**Task objective:** Locate the string "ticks" throughout the material and copy every line in which it occurs.

**Raw data:**
BEGIN

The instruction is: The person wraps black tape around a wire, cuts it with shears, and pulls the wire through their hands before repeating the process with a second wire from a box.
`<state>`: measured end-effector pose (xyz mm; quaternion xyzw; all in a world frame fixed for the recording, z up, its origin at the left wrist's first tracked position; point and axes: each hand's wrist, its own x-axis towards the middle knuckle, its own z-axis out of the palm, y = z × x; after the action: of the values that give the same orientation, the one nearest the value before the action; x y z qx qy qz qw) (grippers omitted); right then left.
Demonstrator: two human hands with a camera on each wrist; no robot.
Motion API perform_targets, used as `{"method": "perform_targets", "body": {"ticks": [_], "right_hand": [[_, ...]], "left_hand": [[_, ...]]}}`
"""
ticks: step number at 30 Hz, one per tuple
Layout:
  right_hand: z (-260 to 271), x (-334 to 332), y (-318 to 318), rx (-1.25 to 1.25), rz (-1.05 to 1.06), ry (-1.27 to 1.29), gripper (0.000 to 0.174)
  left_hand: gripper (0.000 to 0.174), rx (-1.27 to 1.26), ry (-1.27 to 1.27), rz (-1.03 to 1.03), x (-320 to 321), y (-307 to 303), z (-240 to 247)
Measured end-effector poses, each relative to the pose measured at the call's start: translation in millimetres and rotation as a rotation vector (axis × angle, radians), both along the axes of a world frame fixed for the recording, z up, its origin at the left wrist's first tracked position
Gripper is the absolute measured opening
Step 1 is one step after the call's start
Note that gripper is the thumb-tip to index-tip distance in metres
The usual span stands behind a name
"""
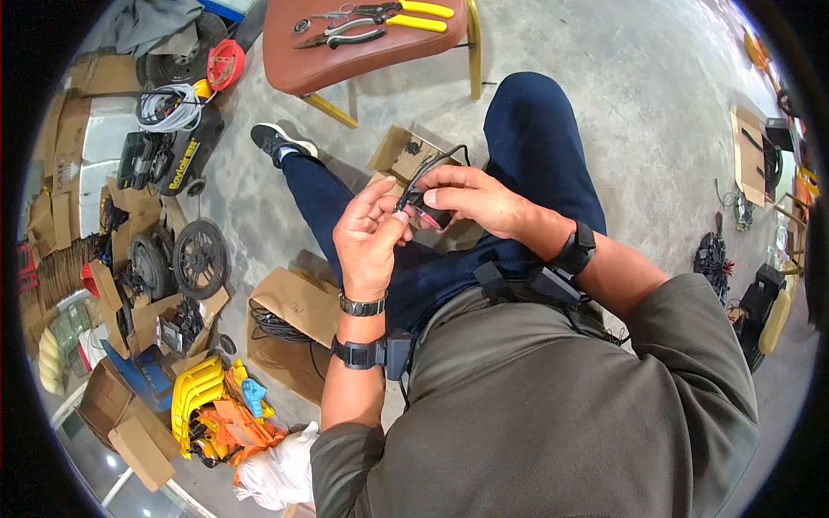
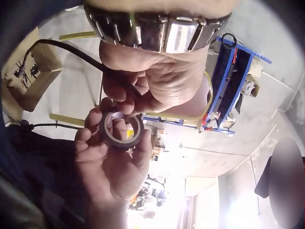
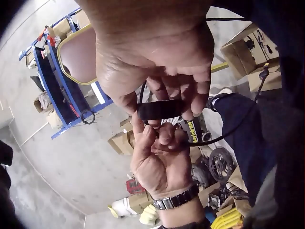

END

**Exercise solution:**
Motion API perform_targets, used as `{"method": "perform_targets", "body": {"ticks": [_], "right_hand": [[_, ...]], "left_hand": [[_, ...]]}}`
ticks: step number at 30 Hz, one per tuple

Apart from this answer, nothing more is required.